Listen in today as I show you the upside of dropping the story you might be holding onto about how your life was supposed to go. We fool ourselves when we argue and fight for that story, and we are the ones that suffer. I’ll be sharing a few questions you can consider to decide how you’re going to show up for the one life you have and how you’re going to choose to live on purpose.
Welcome to The Widowed Mom Podcast, episode 63, How Life Was Supposed to Go.
Welcome the The Widowed Mom Podcast, the only podcast that offers a proven process to help you work through your grief, to grow, evolve, and create a future you can truly look forward to. Here’s your host, Master Certified life coach, grief expert, widow, and mom, Krista St-Germain.
Hey there. Welcome to another episode of the podcast. Wondering, have you ever caught yourself thinking that this isn’t how life was supposed to go? That this wasn’t your dream, that you were supposed to live happily ever after?
We all have a story about how life was supposed to go. And this week, I want to talk about how holding onto that story can keep us so stuck in suffering. First though, a quick listener shout-out. Proton Priest wrote a review called, “Thank you,” and gave the podcast five stars.
And she wrote, “I love this podcast and I listen to many of the episodes twice. This has been a blessing as I have more time during quarantine to work on healing. I listen while I walk and love the perspective Krista provides. I loved episode 30 about making decisions. I felt decision overload. Our home flooded and my car died less than three months after losing my husband. I’ve had a year of hard decisions.
I’ve had help making decisions, but now a year into my new journey of being a widow, I see I can make more decisions on my own. The myths of grief and feeling better now were both a huge help, and I shared what I learned with my teenagers. Thank you for sharing your growth and journey.”
Thank you so much for that review. I really appreciate it. And if you haven’t left one and this podcast has helped you, would you do that for me? That is not just important to me. Of course, I feel – my ego loves it when I read reviews. It makes me feel really good. But the real reason I love getting reviews is because it is what helps other people find the podcast and that’s what I want more than anything is for this podcast to help people, help all the widows. And there are 11 million of us, so I want to at least help one million of those. So if you haven’t left a review of the podcast and you love it, I would love it if you left a review.
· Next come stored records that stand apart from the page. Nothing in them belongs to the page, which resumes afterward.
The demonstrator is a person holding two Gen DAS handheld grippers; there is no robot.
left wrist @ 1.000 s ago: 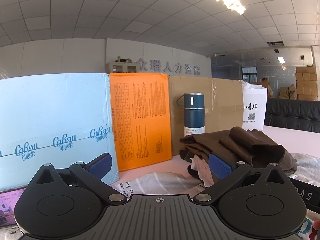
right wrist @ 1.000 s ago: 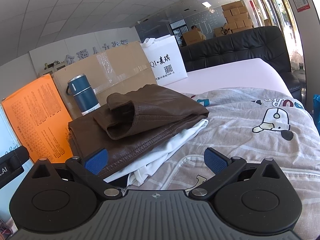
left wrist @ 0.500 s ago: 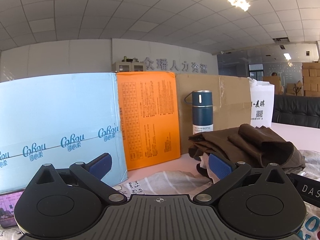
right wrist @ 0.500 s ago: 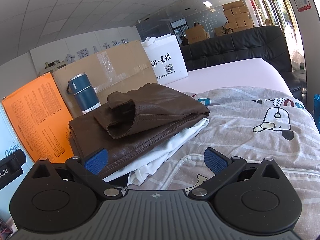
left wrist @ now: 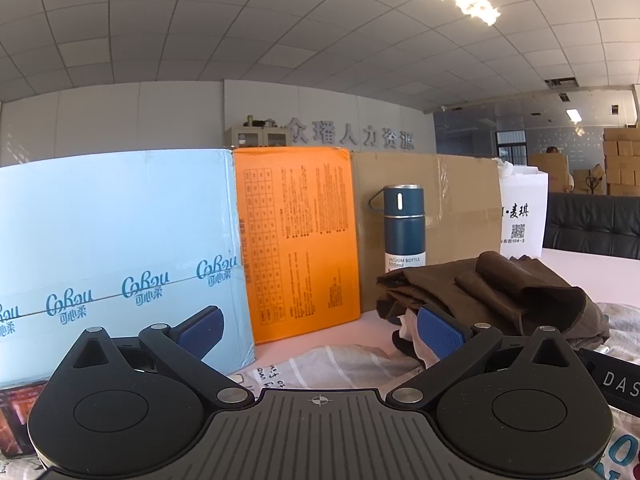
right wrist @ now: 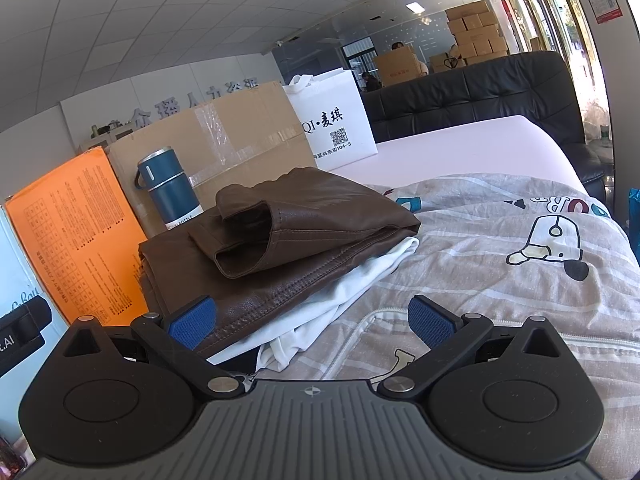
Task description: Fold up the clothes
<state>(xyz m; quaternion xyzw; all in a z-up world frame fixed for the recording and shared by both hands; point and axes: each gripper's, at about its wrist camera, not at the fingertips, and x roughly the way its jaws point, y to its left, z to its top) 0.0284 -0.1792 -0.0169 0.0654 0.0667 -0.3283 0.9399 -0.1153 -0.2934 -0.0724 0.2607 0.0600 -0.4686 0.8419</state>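
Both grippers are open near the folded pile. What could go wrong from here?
1. The brown jacket sits loosely on white clothing; nudging it may undo the fold.
2. The blue bottle stands upright close behind the pile and could get knocked over.
3. Closing jaws might also catch the cartoon-print sheet underneath.

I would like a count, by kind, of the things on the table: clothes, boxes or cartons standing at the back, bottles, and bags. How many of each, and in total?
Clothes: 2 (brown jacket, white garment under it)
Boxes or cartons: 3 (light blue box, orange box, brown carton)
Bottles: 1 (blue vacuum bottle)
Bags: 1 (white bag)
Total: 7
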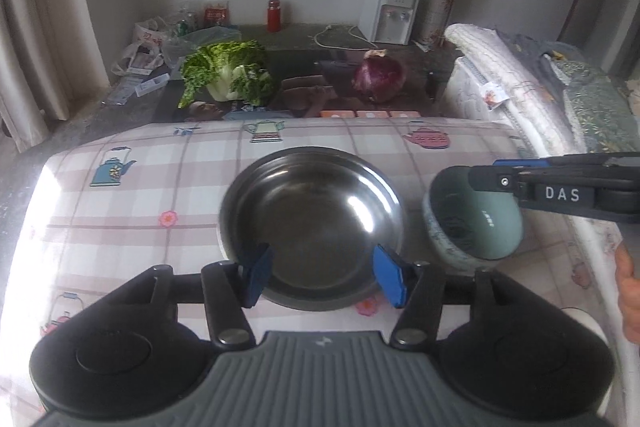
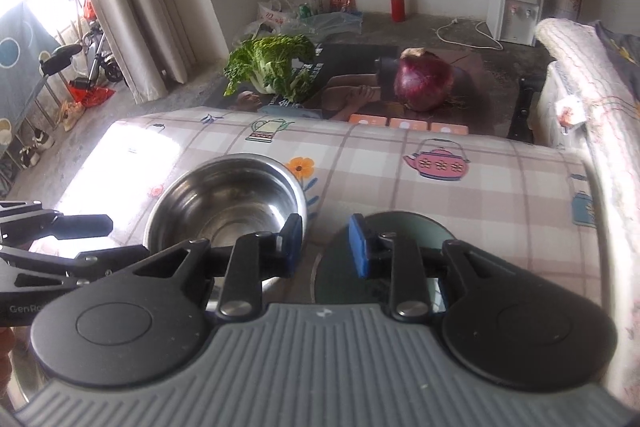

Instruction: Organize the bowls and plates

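A steel bowl (image 1: 312,223) sits on the checked tablecloth (image 1: 120,203); it also shows in the right wrist view (image 2: 224,203). My left gripper (image 1: 326,277) is open, its blue pads on either side of the bowl's near rim. A teal ceramic bowl (image 1: 472,223) stands just right of the steel bowl. My right gripper (image 2: 324,243) is open above the teal bowl (image 2: 408,231), which lies under its right finger. In the left wrist view the right gripper's fingers (image 1: 560,187) reach over the teal bowl's far rim.
Beyond the table's far edge, a leafy cabbage (image 1: 224,71) and a purple cabbage (image 1: 380,75) lie on a dark floor mat. A folded quilt (image 1: 520,75) lies to the right. A water dispenser (image 1: 394,11) stands at the back wall.
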`<move>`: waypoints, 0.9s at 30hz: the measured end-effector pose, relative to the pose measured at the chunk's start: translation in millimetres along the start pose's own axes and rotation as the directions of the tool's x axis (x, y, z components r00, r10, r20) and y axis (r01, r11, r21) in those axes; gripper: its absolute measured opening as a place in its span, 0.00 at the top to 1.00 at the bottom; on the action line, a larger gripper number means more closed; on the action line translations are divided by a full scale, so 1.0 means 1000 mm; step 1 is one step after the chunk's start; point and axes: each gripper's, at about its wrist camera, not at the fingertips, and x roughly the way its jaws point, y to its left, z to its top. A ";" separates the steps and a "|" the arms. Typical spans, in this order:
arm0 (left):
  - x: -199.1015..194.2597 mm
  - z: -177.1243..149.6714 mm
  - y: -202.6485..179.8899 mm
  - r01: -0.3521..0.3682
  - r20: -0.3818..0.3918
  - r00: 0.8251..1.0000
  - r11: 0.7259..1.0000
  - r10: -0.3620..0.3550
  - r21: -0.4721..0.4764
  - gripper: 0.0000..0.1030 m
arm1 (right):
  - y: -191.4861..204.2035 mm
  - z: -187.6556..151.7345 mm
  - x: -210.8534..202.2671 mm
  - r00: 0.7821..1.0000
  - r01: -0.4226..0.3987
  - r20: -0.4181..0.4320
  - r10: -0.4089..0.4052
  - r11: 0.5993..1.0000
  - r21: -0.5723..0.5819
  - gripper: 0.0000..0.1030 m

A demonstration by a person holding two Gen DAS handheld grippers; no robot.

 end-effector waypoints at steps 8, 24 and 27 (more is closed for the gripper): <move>0.018 -0.005 -0.055 0.119 0.011 0.993 0.992 -0.119 -0.046 0.41 | -0.058 -0.028 -0.029 0.998 0.056 -0.014 -0.055 0.995 0.080 0.69; 0.081 0.002 -0.095 0.040 -0.094 0.995 0.998 -0.045 -0.048 0.68 | -0.109 -0.037 0.034 0.996 -0.018 -0.079 0.035 0.978 0.210 0.69; 0.082 0.003 -0.096 0.038 -0.098 0.994 0.998 -0.043 -0.049 0.75 | -0.108 -0.039 0.044 0.996 -0.006 -0.088 0.026 0.976 0.216 0.73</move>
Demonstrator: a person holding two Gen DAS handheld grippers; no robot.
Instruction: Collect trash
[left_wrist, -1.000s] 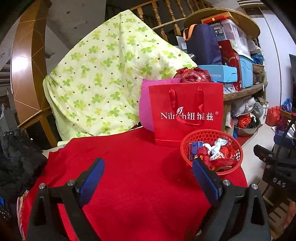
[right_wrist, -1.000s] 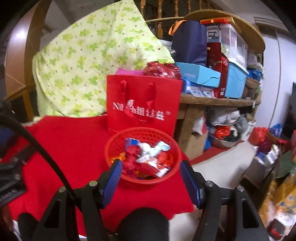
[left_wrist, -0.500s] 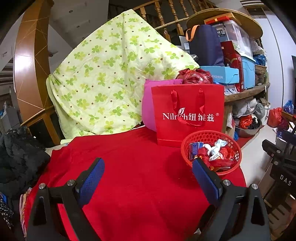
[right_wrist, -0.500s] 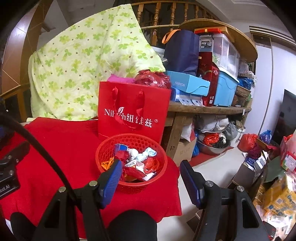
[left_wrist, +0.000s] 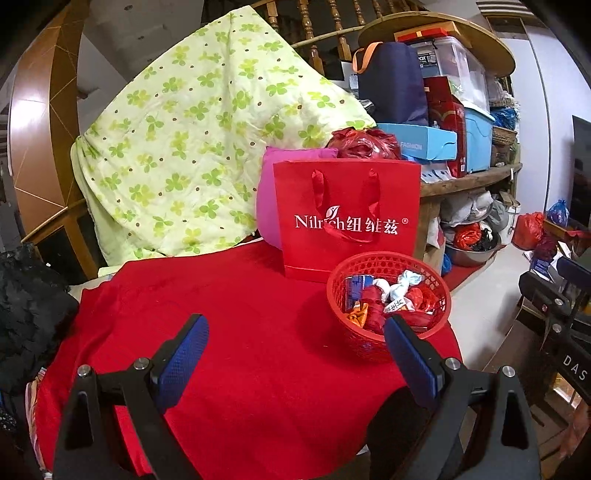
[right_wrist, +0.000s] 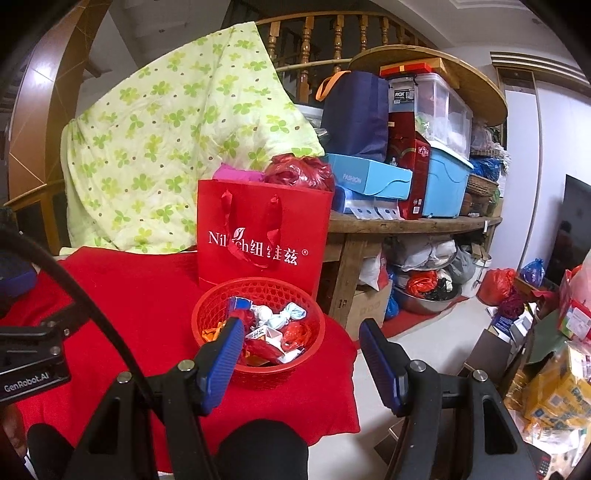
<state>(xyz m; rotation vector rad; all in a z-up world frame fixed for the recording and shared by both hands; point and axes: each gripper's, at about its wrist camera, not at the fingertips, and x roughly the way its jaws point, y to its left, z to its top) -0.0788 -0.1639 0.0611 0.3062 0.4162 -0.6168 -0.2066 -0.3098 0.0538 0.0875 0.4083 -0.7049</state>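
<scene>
**Both grippers held open and empty above the red table**

Left gripper (left_wrist: 295, 334) was seen with its blue-padded jaws set wide apart, and nothing was held between them. It was placed over the red cloth (left_wrist: 236, 314) that covered the table, and the cloth below the jaws was bare. Right gripper (right_wrist: 301, 338) was also kept open and empty, with its left pad seen in front of the near rim of the round red plastic basket (right_wrist: 207, 306), though contact could not be told.

The trash, a heap of crumpled red, white and pale blue wrappers (right_wrist: 275, 326), was found inside this basket, which stood on the cloth near the table edge. In the left view the same basket (left_wrist: 441, 295) was seen to the right, just beyond the right pad.

Just behind the basket a red paper gift bag with white lettering (right_wrist: 264, 240) was stood upright. A light green quilt with a clover pattern (left_wrist: 207, 147) was draped behind the table.
</scene>
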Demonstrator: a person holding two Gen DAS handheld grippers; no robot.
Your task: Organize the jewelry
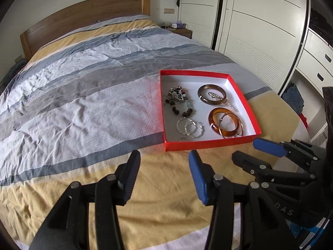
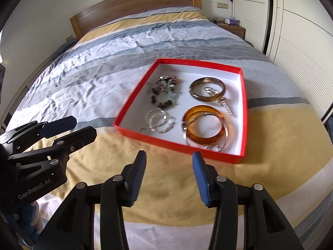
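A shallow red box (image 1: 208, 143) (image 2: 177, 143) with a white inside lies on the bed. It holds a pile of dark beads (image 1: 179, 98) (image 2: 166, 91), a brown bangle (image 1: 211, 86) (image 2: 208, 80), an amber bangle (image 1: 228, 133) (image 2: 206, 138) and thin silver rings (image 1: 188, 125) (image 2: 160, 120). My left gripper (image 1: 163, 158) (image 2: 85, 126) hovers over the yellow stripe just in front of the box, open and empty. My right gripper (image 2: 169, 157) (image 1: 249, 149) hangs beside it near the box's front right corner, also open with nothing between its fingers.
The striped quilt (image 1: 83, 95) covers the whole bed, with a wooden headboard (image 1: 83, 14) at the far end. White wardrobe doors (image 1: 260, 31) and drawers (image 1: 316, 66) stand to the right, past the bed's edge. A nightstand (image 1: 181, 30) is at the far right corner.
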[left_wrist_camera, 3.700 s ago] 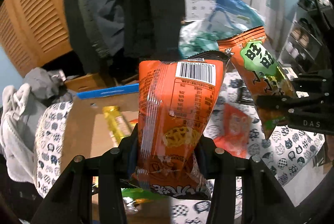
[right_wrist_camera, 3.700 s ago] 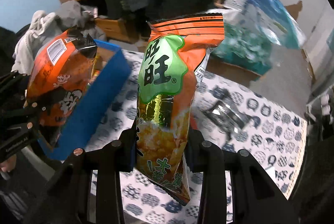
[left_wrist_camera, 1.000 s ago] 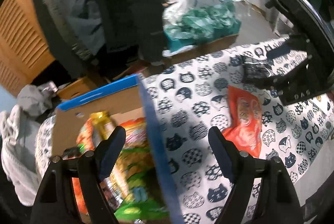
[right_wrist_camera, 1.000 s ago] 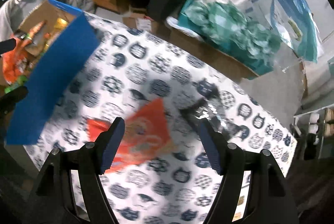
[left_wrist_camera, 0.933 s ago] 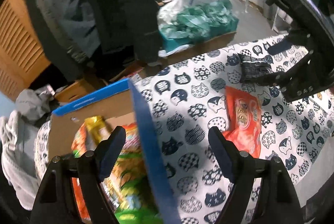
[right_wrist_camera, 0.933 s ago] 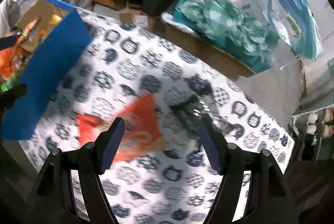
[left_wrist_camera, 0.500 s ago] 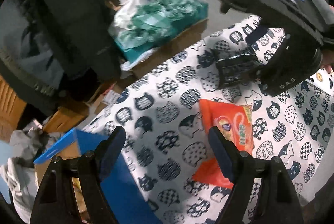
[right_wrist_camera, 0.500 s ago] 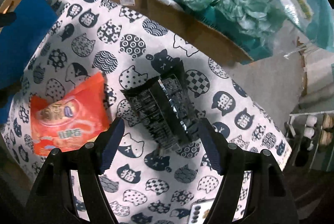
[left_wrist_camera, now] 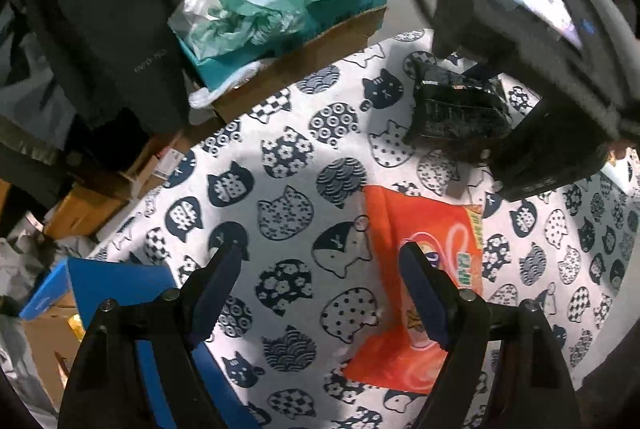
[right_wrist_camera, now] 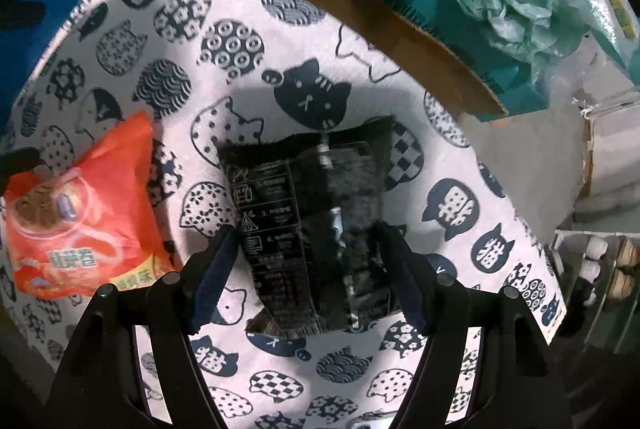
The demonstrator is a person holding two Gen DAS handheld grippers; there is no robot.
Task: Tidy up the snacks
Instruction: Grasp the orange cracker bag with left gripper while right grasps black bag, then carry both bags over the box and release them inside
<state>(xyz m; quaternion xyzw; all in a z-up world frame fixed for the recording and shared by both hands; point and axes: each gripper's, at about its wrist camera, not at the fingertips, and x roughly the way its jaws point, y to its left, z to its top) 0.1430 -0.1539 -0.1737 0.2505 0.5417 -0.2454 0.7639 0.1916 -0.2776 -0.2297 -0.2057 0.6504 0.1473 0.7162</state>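
Black foil snack pack (right_wrist_camera: 316, 225) lies flat on the cat-print cloth (right_wrist_camera: 240, 41) between the wide-spread jaws of the right gripper (right_wrist_camera: 308, 241) — not yet pinched. At its 9 o'clock, the orange packet (right_wrist_camera: 80, 213). Left gripper (left_wrist_camera: 320, 269) hangs wide, empty — orange packet under its right finger, blue box (left_wrist_camera: 120, 285) at 8 o'clock.

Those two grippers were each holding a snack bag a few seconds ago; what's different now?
Both bags were let go. The left gripper and right gripper are open; the right came down around the black packet. The orange packet stayed lying on the cloth.
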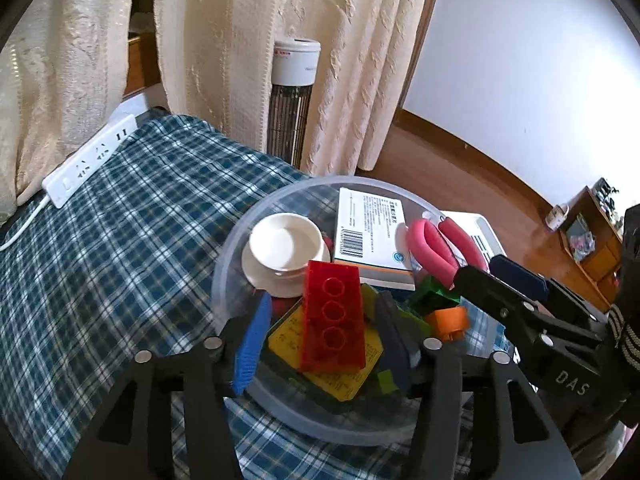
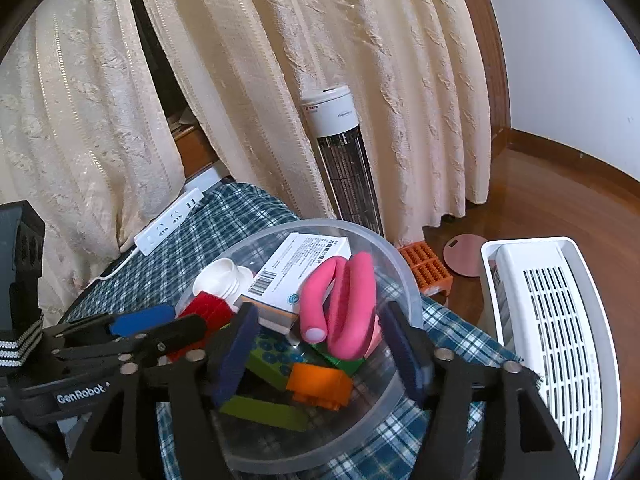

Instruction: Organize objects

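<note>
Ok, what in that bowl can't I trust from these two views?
- Yellow card: left wrist view, mostly covered by the red brick; print too small.
- White cup and saucer: right wrist view, half hidden behind the medicine box.
- Pink-handled pliers: head buried under blocks in both views.
- Bowl near rim: blocked by the fingers.

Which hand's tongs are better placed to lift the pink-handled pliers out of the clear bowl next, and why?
Right, probably. The right tongs stand open with the pink-handled pliers directly between and ahead of their fingers. The left tongs straddle the red brick across the clear bowl, farther from the pliers.
</note>
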`<action>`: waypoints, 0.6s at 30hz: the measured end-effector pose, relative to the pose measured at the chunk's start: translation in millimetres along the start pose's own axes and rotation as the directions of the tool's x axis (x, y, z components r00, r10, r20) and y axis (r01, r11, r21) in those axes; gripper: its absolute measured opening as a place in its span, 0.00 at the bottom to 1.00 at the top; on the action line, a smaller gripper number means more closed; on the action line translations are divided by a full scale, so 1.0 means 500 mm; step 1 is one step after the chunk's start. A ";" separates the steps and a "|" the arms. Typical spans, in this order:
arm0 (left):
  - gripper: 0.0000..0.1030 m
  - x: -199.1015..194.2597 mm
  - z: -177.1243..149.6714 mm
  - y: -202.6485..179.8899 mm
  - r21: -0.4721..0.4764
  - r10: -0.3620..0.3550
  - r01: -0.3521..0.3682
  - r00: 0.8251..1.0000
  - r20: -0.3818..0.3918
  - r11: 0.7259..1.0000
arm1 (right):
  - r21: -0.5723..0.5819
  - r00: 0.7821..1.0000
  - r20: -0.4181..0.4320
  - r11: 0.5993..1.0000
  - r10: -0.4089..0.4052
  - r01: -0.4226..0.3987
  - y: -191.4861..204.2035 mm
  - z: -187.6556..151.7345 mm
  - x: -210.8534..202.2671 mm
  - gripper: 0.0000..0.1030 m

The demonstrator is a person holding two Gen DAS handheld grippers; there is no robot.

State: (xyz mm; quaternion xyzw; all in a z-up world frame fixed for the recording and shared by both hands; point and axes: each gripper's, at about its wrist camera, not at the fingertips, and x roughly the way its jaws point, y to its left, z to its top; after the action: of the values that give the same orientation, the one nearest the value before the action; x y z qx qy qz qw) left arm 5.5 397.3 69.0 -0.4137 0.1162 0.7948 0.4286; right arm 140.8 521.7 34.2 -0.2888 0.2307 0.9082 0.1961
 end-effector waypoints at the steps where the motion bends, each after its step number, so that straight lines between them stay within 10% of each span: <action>1: 0.59 -0.004 -0.001 0.002 -0.004 0.004 -0.004 1.000 0.004 1.000 | 0.000 1.000 -0.001 1.000 0.000 0.000 0.002 -0.001 -0.003 0.73; 18: 0.82 -0.083 -0.062 0.031 -0.014 0.145 -0.145 0.987 0.072 0.989 | -0.037 0.999 -0.037 0.999 -0.032 0.031 0.045 -0.052 -0.050 0.99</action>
State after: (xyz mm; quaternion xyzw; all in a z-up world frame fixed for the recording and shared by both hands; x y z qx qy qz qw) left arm 23.0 347.0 78.3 -0.3769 0.1268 0.8389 0.3717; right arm 160.2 483.9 37.6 -0.3130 0.2134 0.9034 0.2008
Okay, little bit about what’s going on in my life. So we are getting ready for a virtual Heather’s Camp. I’ve talked about Heather’s Camp on the podcast quite a lot. Heather’s Camp is kind of my volunteer passion. My friend and sorority sister Heather Muller died when she was only 25 and, in her memory, we created a camp for kids with visual impairments.
And it’s just the normal summer camp experience designed to serve kids who have vision loss. Some very minor, some all the way to really, they have no vision. And this year was supposed to be our 20th year of Heather’s Camp. Enter COVID.
This year, we’re doing a virtual Heather’s Camp. We are figuring out how to do things from Zoom. So this fits kind of well into today’s episode in that Heather’s Camp 2020 wasn’t supposed to be virtual in my mind. It was supposed to be amazing and in person and have fireworks and all the parties and celebrations, and here we are doing the best we can with a Zoom virtual Heather’s Camp.
But that’s what’s coming up for me. I’ve been working on that. And I also wanted to share with you, I just finished a review with a client. And we were talking about the progress that she’s made and she’s a widow. And we were talking about the progress that she has made in the last 12 or so weeks that we’ve been working together.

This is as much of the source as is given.